§ **Assignment**
Reproduce every entry below exactly, minus the pictures.

§ **Records from a collection**

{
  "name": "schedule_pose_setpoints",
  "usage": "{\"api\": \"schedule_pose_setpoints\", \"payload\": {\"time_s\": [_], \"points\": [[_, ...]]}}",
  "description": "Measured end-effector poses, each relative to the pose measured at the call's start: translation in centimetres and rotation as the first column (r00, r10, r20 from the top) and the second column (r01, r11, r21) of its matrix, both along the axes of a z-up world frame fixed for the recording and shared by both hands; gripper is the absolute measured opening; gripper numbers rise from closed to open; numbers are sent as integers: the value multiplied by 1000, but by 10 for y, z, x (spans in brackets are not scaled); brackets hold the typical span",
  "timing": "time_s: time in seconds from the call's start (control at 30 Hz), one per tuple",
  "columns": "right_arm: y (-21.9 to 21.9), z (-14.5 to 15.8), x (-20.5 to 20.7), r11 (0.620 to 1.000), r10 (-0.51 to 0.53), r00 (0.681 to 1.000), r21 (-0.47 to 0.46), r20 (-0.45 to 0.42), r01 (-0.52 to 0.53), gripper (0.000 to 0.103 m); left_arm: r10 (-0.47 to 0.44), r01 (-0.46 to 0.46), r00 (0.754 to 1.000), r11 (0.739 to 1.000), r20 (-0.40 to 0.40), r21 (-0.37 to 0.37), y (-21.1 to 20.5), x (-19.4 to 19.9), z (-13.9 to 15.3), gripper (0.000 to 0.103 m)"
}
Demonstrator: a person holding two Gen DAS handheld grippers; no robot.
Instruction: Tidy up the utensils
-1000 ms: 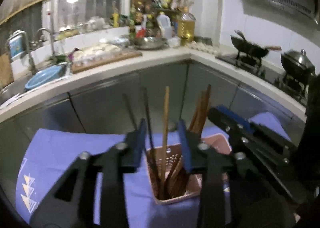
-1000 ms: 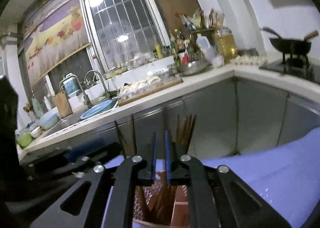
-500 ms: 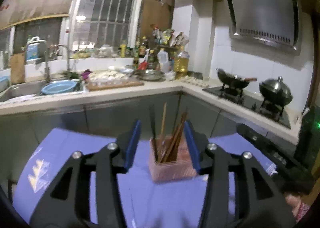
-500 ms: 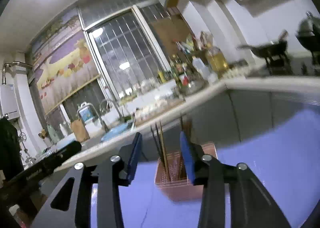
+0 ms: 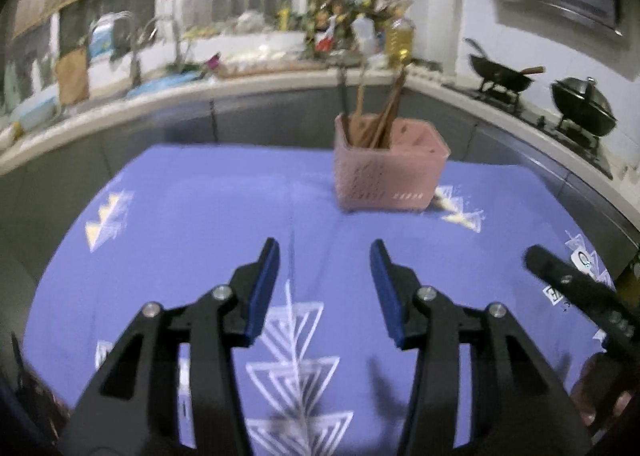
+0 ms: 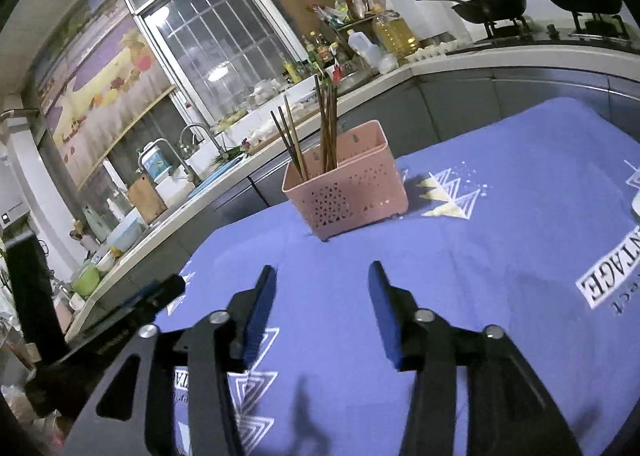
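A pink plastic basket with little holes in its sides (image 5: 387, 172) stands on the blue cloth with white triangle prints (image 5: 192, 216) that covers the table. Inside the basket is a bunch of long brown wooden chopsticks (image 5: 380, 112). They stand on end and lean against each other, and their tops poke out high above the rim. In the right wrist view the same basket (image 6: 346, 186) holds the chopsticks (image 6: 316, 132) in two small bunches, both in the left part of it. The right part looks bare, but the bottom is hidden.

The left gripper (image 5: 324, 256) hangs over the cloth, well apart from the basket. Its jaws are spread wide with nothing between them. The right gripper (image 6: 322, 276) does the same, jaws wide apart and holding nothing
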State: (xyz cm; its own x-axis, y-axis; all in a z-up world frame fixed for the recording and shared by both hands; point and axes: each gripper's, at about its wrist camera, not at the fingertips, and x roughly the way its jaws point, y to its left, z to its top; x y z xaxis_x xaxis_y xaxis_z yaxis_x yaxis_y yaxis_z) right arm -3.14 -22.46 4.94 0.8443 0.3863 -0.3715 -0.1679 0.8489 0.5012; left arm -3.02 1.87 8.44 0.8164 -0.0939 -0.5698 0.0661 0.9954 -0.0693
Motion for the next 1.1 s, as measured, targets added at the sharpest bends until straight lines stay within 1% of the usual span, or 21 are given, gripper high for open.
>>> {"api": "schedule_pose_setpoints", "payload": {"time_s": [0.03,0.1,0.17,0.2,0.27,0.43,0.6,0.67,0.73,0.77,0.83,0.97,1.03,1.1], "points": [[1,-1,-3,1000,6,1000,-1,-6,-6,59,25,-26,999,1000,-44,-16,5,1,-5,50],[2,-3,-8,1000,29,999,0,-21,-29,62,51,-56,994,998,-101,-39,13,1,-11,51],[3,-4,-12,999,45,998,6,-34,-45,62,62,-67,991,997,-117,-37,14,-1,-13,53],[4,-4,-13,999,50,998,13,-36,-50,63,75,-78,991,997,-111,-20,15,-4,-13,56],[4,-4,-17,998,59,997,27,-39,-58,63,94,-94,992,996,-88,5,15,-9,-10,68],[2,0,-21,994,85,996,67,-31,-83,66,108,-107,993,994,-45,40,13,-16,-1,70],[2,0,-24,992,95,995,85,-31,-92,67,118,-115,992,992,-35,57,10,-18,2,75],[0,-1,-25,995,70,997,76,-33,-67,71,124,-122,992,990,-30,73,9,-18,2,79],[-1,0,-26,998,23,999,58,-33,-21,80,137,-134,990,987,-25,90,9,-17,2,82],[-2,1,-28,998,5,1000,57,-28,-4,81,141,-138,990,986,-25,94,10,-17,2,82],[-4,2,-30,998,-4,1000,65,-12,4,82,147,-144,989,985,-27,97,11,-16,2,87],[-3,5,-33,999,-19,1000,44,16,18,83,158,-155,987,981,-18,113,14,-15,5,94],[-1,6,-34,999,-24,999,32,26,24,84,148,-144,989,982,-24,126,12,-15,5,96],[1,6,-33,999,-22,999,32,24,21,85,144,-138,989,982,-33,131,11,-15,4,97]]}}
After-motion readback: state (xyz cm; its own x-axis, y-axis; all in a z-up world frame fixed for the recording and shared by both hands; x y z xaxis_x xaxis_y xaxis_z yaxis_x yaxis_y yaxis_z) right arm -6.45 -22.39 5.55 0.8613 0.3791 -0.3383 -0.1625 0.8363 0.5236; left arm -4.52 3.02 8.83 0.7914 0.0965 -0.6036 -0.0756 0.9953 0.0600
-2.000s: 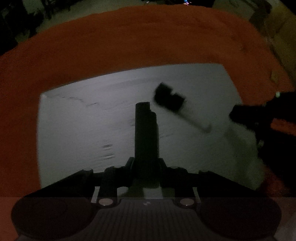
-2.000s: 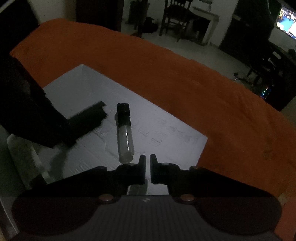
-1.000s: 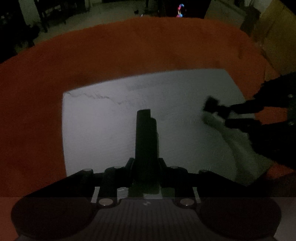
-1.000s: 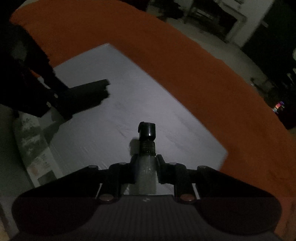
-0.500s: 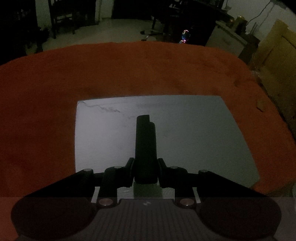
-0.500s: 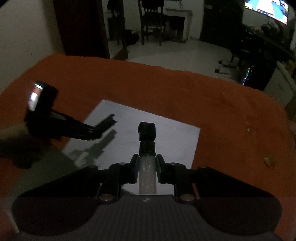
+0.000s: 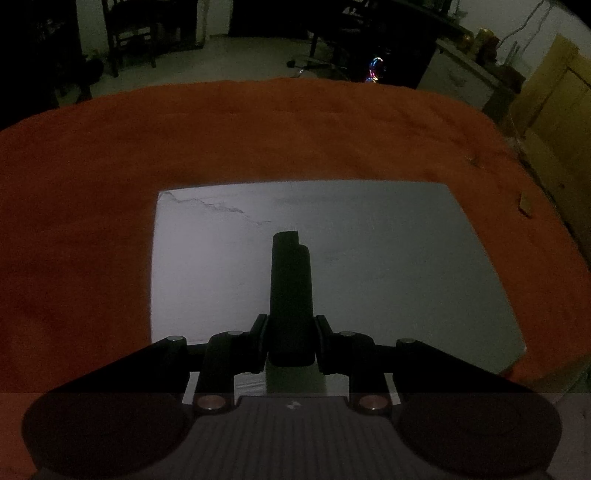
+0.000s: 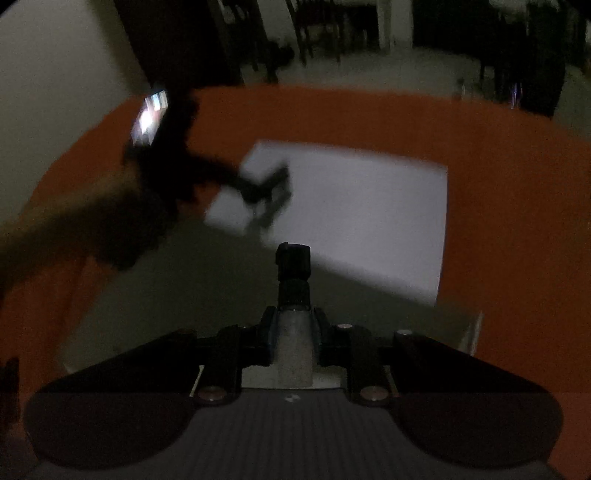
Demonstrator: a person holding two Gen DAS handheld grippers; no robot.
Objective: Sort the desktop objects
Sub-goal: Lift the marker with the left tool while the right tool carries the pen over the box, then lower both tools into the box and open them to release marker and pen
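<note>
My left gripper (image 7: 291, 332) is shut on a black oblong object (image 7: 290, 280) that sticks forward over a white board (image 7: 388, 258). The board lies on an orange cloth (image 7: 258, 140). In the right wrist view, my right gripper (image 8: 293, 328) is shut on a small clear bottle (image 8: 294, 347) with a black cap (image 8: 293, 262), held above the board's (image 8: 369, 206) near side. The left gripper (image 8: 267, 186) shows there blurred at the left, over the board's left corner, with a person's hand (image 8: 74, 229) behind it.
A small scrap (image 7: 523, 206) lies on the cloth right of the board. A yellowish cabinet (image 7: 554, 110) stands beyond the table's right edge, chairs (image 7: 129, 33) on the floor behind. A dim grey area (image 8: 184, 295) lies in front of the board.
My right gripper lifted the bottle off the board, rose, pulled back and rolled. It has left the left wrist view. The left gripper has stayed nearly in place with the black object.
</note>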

§ **Your response**
{
  "name": "schedule_pose_setpoints",
  "usage": "{\"api\": \"schedule_pose_setpoints\", \"payload\": {\"time_s\": [_], \"points\": [[_, ...]]}}",
  "description": "Measured end-effector poses, each relative to the pose measured at the call's start: translation in centimetres and rotation as the first column (r00, r10, r20 from the top) and the second column (r01, r11, r21) of its matrix, both along the axes of a z-up world frame fixed for the recording and shared by both hands; gripper is the absolute measured opening; gripper numbers rise from closed to open; numbers are sent as integers: the value multiplied by 1000, but by 10 for y, z, x (spans in brackets are not scaled); brackets hold the typical span",
  "timing": "time_s: time in seconds from the call's start (control at 30 Hz), one per tuple",
  "columns": "right_arm: y (-21.9 to 21.9), z (-14.5 to 15.8), x (-20.5 to 20.7), r11 (0.620 to 1.000), r10 (-0.51 to 0.53), r00 (0.681 to 1.000), r21 (-0.47 to 0.46), r20 (-0.45 to 0.42), r01 (-0.52 to 0.53), gripper (0.000 to 0.103 m); left_arm: r10 (-0.47 to 0.44), r01 (-0.46 to 0.46), r00 (0.754 to 1.000), r11 (0.739 to 1.000), r20 (-0.40 to 0.40), r21 (-0.37 to 0.37), y (-21.1 to 20.5), x (-19.4 to 19.9), z (-13.9 to 15.3), gripper (0.000 to 0.103 m)"
}
Demonstrator: a person holding two Gen DAS handheld grippers; no robot.
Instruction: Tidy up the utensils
-1000 ms: 
-1000 ms: 
-500 ms: 
-500 ms: 
+0 ms: 
+0 ms: 
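A pink plastic basket with little holes in its sides (image 5: 387, 172) stands on the blue cloth with white triangle prints (image 5: 192, 216) that covers the table. Inside the basket is a bunch of long brown wooden chopsticks (image 5: 380, 112). They stand on end and lean against each other, and their tops poke out high above the rim. In the right wrist view the same basket (image 6: 346, 186) holds the chopsticks (image 6: 316, 132) in two small bunches, both in the left part of it. The right part looks bare, but the bottom is hidden.

The left gripper (image 5: 324, 256) hangs over the cloth, well apart from the basket. Its jaws are spread wide with nothing between them. The right gripper (image 6: 322, 276) does the same, jaws wide apart and holding nothing
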State: (xyz cm; its own x-axis, y-axis; all in a z-up world frame fixed for the recording and shared by both hands; point and axes: each gripper's, at about its wrist camera, not at the fingertips, and x roughly the way its jaws point, y to its left, z to its top; x y z xaxis_x xaxis_y xaxis_z yaxis_x yaxis_y yaxis_z) right arm -3.14 -22.46 4.94 0.8443 0.3863 -0.3715 -0.1679 0.8489 0.5012; left arm -3.02 1.87 8.44 0.8164 -0.0939 -0.5698 0.0661 0.9954 -0.0693
Motion for the next 1.1 s, as measured, targets added at the sharpest bends until straight lines stay within 1% of the usual span, or 21 are given, gripper high for open.
>>> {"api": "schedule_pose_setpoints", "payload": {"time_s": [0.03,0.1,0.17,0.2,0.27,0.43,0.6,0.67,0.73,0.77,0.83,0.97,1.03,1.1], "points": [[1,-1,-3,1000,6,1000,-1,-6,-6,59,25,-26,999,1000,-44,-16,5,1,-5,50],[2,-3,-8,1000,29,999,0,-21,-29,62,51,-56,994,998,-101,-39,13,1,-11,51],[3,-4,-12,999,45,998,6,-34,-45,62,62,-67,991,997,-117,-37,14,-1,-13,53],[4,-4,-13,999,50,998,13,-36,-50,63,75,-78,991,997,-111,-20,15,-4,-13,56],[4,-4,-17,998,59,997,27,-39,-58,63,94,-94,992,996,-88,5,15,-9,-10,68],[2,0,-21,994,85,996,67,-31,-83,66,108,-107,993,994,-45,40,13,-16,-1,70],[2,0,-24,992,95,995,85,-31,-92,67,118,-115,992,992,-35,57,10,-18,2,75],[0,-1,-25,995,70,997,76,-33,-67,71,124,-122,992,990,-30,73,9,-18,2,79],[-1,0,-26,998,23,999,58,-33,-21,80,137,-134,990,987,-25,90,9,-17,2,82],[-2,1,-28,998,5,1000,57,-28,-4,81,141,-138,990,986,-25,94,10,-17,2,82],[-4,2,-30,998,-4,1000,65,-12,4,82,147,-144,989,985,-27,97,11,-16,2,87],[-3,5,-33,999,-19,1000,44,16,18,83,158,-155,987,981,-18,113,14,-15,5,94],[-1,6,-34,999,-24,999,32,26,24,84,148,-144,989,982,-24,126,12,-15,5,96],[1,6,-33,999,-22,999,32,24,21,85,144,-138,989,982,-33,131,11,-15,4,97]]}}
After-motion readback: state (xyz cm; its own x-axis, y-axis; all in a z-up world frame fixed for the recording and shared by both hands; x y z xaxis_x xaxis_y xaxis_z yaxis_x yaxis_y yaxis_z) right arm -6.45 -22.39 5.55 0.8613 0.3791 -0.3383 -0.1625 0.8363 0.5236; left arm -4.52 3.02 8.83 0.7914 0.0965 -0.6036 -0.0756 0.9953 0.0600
-2.000s: 
-2.000s: 
-1.000s: 
-1.000s: 
-0.500s: 
-0.500s: 
+0.000s: 
+0.000s: 
Demonstrator: a person holding two Gen DAS handheld grippers; no robot.
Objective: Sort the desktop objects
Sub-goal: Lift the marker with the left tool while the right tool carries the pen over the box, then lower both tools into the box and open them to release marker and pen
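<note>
My left gripper (image 7: 291, 332) is shut on a black oblong object (image 7: 290, 280) that sticks forward over a white board (image 7: 388, 258). The board lies on an orange cloth (image 7: 258, 140). In the right wrist view, my right gripper (image 8: 293, 328) is shut on a small clear bottle (image 8: 294, 347) with a black cap (image 8: 293, 262), held above the board's (image 8: 369, 206) near side. The left gripper (image 8: 267, 186) shows there blurred at the left, over the board's left corner, with a person's hand (image 8: 74, 229) behind it.
A small scrap (image 7: 523, 206) lies on the cloth right of the board. A yellowish cabinet (image 7: 554, 110) stands beyond the table's right edge, chairs (image 7: 129, 33) on the floor behind. A dim grey area (image 8: 184, 295) lies in front of the board.
My right gripper lifted the bottle off the board, rose, pulled back and rolled. It has left the left wrist view. The left gripper has stayed nearly in place with the black object.
</note>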

The reply is now complete.